Mysterious, sometimes grotesque scenes, a memoir with a female nude, Siamese twins, a girl on roller skates – all from the mid-19th century, with the stunning beauty of a brief, now vanished era of the wet collodion process. Open to modernity and bizarre, imaginative solutions, yet well-versed in the trappings of Victorian America, Shimmel Zohar’s images come to Budapest from 19th century New York.
Who was this forgotten photographer and how did his legacy come to be? This extraordinary cultural treasure was discovered by Stephen Berkman. An obsessive 19th-century photographer, Berkman was an active researcher into the technique of long exposure wet colloidal photography, a technique developed by the Englishman Frederick Scott Archer in 1851. This technique became popular within a few years because it allowed the production of detailed, finely toned paper images from negatives.
More than 20 years ago, Berkman found a note in an old photo album in a Chelsea junk shop in New York with the inscription Zohar Studio on it.

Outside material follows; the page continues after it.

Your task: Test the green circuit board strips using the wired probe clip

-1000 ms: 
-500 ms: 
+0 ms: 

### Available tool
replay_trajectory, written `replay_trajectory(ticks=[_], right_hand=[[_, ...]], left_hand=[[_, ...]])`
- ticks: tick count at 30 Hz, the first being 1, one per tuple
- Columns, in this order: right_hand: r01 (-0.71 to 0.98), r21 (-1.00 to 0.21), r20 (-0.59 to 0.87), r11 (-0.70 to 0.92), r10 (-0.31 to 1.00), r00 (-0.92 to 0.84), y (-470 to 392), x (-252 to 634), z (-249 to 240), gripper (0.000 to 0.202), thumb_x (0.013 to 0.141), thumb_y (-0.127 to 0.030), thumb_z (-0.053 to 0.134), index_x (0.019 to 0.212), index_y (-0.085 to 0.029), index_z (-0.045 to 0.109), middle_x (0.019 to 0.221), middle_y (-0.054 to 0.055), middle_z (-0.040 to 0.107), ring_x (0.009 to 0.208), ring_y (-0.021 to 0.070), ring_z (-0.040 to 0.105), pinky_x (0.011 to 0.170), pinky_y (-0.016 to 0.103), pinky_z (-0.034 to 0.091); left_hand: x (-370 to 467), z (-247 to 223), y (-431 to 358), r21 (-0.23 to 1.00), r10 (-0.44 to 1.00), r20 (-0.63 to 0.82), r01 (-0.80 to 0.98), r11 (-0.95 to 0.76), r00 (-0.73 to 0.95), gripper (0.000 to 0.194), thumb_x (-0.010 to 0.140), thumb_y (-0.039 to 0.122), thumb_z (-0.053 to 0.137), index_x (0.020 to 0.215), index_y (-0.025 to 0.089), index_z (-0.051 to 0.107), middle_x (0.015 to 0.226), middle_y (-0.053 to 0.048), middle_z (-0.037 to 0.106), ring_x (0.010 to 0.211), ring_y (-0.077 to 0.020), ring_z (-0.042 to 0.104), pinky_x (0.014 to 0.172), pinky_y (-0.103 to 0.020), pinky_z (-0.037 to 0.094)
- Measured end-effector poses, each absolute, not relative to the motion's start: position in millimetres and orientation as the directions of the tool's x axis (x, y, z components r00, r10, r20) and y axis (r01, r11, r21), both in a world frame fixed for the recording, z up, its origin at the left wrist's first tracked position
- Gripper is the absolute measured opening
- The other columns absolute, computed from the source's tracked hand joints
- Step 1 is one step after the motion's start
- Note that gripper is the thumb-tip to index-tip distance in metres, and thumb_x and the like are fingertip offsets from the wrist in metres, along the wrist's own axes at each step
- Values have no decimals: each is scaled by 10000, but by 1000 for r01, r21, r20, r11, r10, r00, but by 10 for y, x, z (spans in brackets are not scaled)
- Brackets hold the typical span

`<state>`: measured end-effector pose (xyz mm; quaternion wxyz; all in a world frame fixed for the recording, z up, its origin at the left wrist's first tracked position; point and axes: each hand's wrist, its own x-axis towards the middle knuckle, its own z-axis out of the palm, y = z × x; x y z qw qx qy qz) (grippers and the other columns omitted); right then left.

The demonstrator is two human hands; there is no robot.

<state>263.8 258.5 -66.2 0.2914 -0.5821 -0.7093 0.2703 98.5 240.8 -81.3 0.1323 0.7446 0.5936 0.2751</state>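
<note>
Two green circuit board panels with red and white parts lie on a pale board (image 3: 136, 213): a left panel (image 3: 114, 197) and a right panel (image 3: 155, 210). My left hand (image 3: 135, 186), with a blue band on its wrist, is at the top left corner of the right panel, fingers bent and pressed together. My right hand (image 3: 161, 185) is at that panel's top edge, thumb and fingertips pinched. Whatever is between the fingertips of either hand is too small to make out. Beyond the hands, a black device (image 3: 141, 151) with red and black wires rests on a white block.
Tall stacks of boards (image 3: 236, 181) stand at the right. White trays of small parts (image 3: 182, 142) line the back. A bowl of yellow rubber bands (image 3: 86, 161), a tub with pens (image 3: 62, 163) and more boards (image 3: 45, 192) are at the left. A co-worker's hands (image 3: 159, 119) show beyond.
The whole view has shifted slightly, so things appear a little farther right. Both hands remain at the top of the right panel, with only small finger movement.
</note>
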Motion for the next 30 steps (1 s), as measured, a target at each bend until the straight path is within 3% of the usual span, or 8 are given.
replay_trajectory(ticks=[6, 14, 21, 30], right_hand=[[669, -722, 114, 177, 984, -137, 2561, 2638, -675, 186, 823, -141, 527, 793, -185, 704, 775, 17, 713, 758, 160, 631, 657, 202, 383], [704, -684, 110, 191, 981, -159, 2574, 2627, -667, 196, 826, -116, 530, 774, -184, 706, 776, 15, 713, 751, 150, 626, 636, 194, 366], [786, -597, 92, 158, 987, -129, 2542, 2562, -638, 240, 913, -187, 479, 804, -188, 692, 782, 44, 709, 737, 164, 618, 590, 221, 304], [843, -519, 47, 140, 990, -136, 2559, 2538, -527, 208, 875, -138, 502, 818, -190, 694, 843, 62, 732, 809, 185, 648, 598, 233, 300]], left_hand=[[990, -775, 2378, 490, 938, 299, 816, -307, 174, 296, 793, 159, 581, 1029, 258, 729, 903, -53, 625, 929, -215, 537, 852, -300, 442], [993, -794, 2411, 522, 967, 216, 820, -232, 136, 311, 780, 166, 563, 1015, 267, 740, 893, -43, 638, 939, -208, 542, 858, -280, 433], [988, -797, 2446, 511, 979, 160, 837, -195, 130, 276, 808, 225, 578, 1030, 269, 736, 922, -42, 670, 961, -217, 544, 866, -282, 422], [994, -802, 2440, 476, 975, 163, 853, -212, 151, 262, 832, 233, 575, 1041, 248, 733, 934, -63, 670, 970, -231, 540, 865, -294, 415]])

After some archival research, it turned out that the Zohar Studios Photographs had been operating at 432 Pearl Street on the Lower East Side, a predominantly Jewish neighborhood, since 1860. According to immigration records, Shimmel Zohar was a Lithuanian-Jewish immigrant who arrived on Ellis Island in 1857 at the age of 29.
The pictures, which are not just portraits but often unusual, stunning life portraits, were taken in a studio very similar to the one still preserved in the Mai Manó House.